1

I am experimenting with TensorFlow 2.0 (alpha). I want to implement a simple feed forward Network with two output nodes for binary classification (it's a 2.0 version of this model).

This is a simplified version of the script. After I defined a simple Sequential() model, I set:

# import layers + dropout & activation
from tensorflow.keras.layers import Dense, Dropout
from tensorflow.keras.activations import elu, softmax

# Neural Network Architecture
n_input = X_train.shape[1]
n_hidden1 = 15
n_hidden2 = 10
n_output = y_train.shape[1]


model = tf.keras.models.Sequential([
    Dense(n_input, input_shape = (n_input,), activation = elu),   # Input layer
    Dropout(0.2), 
    Dense(n_hidden1, activation = elu), # hidden layer 1
    Dropout(0.2),     
    Dense(n_hidden2, activation = elu), # hidden layer 2
    Dropout(0.2), 
    Dense(n_output, activation = softmax)  # Output layer
])


# define loss and accuracy
bce_loss = tf.keras.losses.BinaryCrossentropy()
accuracy = tf.keras.metrics.BinaryAccuracy()

# define optimizer
optimizer = tf.optimizers.Adam(learning_rate = 0.001)

# save training progress in lists
loss_history = []
accuracy_history = []


# loop over 1000 epochs
for epoch in range(1000):

    with tf.GradientTape() as tape:

        # take binary cross-entropy (bce_loss)
        current_loss = bce_loss(model(X_train), y_train)

    # Update weights based on the gradient of the loss function
    gradients = tape.gradient(current_loss, model.trainable_variables)
    optimizer.apply_gradients(zip(gradients, model.trainable_variables))

    # save in history vectors
    current_loss = current_loss.numpy()
    loss_history.append(current_loss)

    accuracy.update_state(model(X_train), y_train)
    current_accuracy = accuracy.result().numpy()
    accuracy_history.append(current_accuracy)

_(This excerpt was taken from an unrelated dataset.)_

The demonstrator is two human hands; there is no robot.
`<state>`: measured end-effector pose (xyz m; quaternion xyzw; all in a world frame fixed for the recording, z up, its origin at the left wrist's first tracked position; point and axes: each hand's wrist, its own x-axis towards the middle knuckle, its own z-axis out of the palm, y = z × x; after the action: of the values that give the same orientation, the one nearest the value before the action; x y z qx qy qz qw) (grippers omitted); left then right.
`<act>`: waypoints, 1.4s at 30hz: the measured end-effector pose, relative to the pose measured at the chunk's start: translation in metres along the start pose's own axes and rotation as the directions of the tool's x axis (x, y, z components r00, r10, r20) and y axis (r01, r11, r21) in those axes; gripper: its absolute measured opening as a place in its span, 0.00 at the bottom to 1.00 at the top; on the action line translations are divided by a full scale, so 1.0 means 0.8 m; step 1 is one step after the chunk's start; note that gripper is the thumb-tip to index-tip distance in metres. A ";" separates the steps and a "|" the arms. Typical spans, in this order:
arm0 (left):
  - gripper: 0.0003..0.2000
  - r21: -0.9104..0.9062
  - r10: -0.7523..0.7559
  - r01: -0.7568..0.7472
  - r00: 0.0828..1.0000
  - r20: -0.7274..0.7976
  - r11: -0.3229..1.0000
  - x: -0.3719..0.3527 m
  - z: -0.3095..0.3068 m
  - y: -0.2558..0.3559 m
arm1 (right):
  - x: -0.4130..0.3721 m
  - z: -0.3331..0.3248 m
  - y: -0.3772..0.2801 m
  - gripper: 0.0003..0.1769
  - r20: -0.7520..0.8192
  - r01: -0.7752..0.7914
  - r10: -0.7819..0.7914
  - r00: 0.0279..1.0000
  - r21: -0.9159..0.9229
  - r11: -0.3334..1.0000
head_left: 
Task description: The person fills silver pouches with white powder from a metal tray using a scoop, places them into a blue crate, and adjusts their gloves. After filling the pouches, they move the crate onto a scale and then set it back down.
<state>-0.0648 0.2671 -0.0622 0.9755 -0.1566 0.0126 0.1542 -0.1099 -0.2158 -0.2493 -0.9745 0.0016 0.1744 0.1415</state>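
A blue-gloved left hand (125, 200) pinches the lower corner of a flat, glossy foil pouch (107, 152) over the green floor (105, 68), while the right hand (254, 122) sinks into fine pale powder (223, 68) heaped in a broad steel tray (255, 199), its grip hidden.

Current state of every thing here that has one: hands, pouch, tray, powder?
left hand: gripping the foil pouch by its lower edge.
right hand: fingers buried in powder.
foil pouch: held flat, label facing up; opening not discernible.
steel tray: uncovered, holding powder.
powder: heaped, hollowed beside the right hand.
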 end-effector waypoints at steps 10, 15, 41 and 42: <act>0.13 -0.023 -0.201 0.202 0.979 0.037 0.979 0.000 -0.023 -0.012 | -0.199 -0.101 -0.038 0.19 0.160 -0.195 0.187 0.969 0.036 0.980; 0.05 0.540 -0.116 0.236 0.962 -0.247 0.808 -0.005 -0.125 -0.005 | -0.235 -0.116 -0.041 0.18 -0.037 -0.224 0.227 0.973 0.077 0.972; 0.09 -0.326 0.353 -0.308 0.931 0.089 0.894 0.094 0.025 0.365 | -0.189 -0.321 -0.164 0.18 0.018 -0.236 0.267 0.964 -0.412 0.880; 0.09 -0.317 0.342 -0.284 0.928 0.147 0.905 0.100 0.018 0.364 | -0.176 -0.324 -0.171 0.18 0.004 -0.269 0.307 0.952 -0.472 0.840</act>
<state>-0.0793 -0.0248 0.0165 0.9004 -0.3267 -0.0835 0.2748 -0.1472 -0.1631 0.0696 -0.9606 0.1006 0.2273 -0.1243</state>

    # print loss and accuracy scores each 100 epochs
    if (epoch+1) % 100 == 0:
        print(str(epoch+1) + '.\tTrain Loss: ' + str(current_loss) + ',\tAccuracy: ' + str(current_accuracy))

    accuracy.reset_states()

print('\nTraining complete.')

Training goes without errors, however strange things happen:

  • Sometimes, the Network doesn't learn anything. All loss and accuracy scores are constant throughout all the epochs.
  • Other times, the network is learning, but very very badly. Accuracy never went beyond 0.4 (while in TensorFlow 1.x I got an effortless 0.95+). Such a low performance suggests me that something went wrong in the training.
  • Other times, the accuracy is very slowly improving, while the loss remains constant all the time.

What can cause these problems? Please help me understand my mistakes.


UPDATE: After some corrections, I can make the Network learn. However, its performance is extremely poor. After 1000 epochs, it reaches about %40 accuracy, which clearly means something is still wrong. Any help is appreciated.

Leevo
  • 1,683
  • 2
  • 17
  • 34

1 Answers1

3

The tf.GradientTape is recording every operation that happens inside its scope.

You don't want to record in the tape the gradient calculation, you only want to compute the loss forward.

with tf.GradientTape() as tape:
    # take binary cross-entropy (bce_loss)
    current_loss = bce_loss(model(df), classification)
# End of tape scope

# Update weights based on the gradient of the loss function
gradients = tape.gradient(current_loss, model.trainable_variables)
# The tape is now consumed
optimizer.apply_gradients(zip(gradients, model.trainable_variables))

More importantly, I don't see the loop on the training set, therefore I suppose the complete code looks like:

for epoch in range(n_epochs):
    for df, classification in dataset:
        # your code that computes loss and trains

Moreover, the usage of the metrics is wrong.

You want to accumulate, thus update the internal state of the accuracy operation, at every training step and measure the overall accuracy at the end of every epoch.

Thus you have to:

# Measure the accuracy inside the training loop
accuracy.update_state(model(df), classification)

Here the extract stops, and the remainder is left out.